(Recorded data)
--- --- ---
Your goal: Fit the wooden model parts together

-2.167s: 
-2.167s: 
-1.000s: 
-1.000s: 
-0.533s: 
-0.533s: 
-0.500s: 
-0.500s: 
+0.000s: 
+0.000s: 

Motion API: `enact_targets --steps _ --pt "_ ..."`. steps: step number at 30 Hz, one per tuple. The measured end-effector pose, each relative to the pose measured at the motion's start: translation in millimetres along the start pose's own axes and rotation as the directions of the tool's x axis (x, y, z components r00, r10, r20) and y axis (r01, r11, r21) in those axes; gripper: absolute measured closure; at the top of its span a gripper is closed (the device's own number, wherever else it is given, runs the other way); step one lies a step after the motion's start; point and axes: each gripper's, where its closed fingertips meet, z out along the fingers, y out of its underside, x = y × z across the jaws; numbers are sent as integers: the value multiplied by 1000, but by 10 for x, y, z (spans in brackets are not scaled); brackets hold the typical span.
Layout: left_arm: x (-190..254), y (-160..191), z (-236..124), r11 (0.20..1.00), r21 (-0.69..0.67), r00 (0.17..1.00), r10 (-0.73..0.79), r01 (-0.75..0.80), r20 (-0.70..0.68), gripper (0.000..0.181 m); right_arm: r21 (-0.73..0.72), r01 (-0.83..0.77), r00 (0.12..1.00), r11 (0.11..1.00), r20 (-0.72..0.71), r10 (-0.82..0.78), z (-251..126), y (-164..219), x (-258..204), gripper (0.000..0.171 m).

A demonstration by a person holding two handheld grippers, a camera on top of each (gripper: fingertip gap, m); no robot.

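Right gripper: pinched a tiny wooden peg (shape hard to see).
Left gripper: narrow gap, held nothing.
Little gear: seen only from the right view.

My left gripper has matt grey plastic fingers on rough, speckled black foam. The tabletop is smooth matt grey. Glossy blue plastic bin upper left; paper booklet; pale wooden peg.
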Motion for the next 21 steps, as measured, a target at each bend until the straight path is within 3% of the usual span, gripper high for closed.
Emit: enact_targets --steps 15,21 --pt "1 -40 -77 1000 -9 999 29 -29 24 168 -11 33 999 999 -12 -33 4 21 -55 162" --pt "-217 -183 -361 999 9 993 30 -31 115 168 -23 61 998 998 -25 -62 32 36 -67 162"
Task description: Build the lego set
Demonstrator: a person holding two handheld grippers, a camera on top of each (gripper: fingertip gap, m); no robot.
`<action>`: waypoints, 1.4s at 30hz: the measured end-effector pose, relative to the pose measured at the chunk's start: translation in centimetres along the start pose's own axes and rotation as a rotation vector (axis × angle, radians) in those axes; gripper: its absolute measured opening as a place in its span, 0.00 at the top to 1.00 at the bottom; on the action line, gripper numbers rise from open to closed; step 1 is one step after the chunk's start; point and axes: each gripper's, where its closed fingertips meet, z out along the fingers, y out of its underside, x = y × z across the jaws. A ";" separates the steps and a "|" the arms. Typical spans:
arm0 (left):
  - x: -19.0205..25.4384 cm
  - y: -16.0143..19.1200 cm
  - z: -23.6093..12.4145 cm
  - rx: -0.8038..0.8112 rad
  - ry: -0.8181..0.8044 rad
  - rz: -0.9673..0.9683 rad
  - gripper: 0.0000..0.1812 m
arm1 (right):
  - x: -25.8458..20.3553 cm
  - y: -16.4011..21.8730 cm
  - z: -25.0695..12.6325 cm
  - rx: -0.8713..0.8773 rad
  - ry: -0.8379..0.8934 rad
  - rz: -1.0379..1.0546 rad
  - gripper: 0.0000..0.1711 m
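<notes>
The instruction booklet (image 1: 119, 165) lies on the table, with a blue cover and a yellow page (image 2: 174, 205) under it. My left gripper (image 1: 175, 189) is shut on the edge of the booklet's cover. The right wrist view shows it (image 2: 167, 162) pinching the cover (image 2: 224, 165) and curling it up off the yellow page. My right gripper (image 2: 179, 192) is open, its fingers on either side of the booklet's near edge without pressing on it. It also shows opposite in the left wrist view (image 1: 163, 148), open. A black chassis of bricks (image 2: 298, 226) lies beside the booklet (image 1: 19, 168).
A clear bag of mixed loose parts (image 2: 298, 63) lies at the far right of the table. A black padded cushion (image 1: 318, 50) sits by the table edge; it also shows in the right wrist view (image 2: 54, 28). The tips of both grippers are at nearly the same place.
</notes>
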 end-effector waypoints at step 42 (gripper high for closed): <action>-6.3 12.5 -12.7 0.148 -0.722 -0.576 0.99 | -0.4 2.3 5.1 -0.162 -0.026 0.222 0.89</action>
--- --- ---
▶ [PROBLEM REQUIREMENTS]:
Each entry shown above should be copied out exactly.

▶ [RESPONSE TO THIS TASK]:
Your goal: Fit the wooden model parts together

-2.167s: 
-2.167s: 
-1.000s: 
-1.000s: 
-0.533s: 
-0.533s: 
-0.500s: 
-0.500s: 
+0.000s: 
+0.000s: 

Motion API: `enact_targets --steps _ --pt "_ ..."`. steps: step number at 30 Hz, one per tuple. The measured end-effector pose, each relative to the pose measured at the motion's start: translation in millimetres along the start pose's own axes and rotation as the directions of the tool's x axis (x, y, z components r00, r10, r20) and y axis (r01, r11, r21) in those axes; gripper: absolute measured closure; at the top of its span a gripper is closed (the device's own number, wherever else it is given, runs the other way); step one lies a step after the motion's start; point and axes: each gripper's, where its closed fingertips meet, z out along the fingers, y out of its underside, x = y × z across the jaws; numbers are sent as integers: the value multiplied by 1000, but by 10 for x, y, z (spans in brackets are not scaled); brackets hold the typical span.
Layout: left_arm: x (-190..254), y (-160..191), z (-236..124), r11 (0.20..1.00), r21 (-0.69..0.67), r00 (0.17..1.00), r10 (-0.73..0.79), r01 (-0.75..0.80), r20 (-0.70..0.68), gripper (0.000..0.181 m); right_arm: r21 (-0.73..0.72), r01 (-0.83..0.77), r00 (0.12..1.00), r11 (0.11..1.00), r20 (-0.72..0.71), r10 (-0.82..0.78), z (-251..126), y (-164..219), x (-258..204), gripper (0.000..0.171 m).

A demonstration by a person holding two handheld grippers, a camera on top of each (gripper: fingertip gap, m); no robot.

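Right gripper: pinched a tiny wooden peg (shape hard to see).
Left gripper: narrow gap, held nothing.
Little gear: seen only from the right view.

My left gripper has matt grey plastic fingers on rough, speckled black foam. The tabletop is smooth matt grey. Glossy blue plastic bin upper left; paper booklet; pale wooden peg.
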Motion for the next 21 steps, as measured, a target at each bend until the straight path is within 3% of the usual span, gripper high for closed.
Emit: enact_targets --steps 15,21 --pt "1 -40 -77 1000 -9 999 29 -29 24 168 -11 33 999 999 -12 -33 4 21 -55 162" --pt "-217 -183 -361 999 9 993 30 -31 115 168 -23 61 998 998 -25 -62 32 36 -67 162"
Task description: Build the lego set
Demonstrator: a person holding two handheld grippers, a camera on top of each (gripper: fingertip gap, m); no robot.
`<action>`: waypoints, 1.4s at 30hz: the measured end-effector pose, relative to the pose measured at the chunk's start: translation in centimetres along the start pose's own axes and rotation as a rotation vector (axis × angle, radians) in those axes; gripper: its absolute measured opening as a place in its span, 0.00 at the top to 1.00 at the bottom; on the action line, gripper numbers rise from open to closed; step 1 is one step after the chunk's start; point and axes: each gripper's, where its closed fingertips meet, z out along the fingers, y out of its underside, x = y × z across the jaws. A ";" separates the steps and a "|" the arms. Typical spans:
arm0 (left):
  - x: -19.0205..25.4384 cm
  - y: -16.0143..19.1200 cm
  - z: -23.6093..12.4145 cm
  - rx: -0.8038..0.8112 rad
  - ry: -0.8181..0.8044 rad
  - rz: -0.9673..0.9683 rad
  - gripper: 0.0000..0.1812 m
arm1 (right):
  - x: -25.8458..20.3553 cm
  - y: -16.4011..21.8730 cm
  - z: -25.0695..12.6325 cm
  - rx: -0.8713..0.8773 rad
  - ry: -0.8379..0.8934 rad
  - rz: -1.0379..1.0546 rad
  - gripper: 0.0000..0.1711 m
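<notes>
The instruction booklet (image 1: 119, 165) lies on the table, with a blue cover and a yellow page (image 2: 174, 205) under it. My left gripper (image 1: 175, 189) is shut on the edge of the booklet's cover. The right wrist view shows it (image 2: 167, 162) pinching the cover (image 2: 224, 165) and curling it up off the yellow page. My right gripper (image 2: 179, 192) is open, its fingers on either side of the booklet's near edge without pressing on it. It also shows opposite in the left wrist view (image 1: 163, 148), open. A black chassis of bricks (image 2: 298, 226) lies beside the booklet (image 1: 19, 168).
A clear bag of mixed loose parts (image 2: 298, 63) lies at the far right of the table. A black padded cushion (image 1: 318, 50) sits by the table edge; it also shows in the right wrist view (image 2: 54, 28). The tips of both grippers are at nearly the same place.
</notes>
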 end-effector waypoints at step 42 (gripper high for closed): <action>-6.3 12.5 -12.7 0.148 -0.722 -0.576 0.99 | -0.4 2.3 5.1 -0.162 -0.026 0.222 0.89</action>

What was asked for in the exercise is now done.